▶ **TASK DESCRIPTION**:
What is needed is every line of the data that includes the word "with". Please copy each one.
SUPPLIED DATA: Begin
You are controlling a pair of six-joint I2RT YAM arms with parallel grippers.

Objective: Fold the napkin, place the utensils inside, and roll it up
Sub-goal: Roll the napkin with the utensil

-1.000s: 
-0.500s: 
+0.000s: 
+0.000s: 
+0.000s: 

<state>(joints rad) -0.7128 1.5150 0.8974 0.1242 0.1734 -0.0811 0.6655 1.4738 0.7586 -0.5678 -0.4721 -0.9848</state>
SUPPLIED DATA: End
▶ **SOLUTION**:
You are controlling a pair of six-joint I2RT YAM arms with parallel grippers.
Sub-goal: Roll the napkin with the utensil

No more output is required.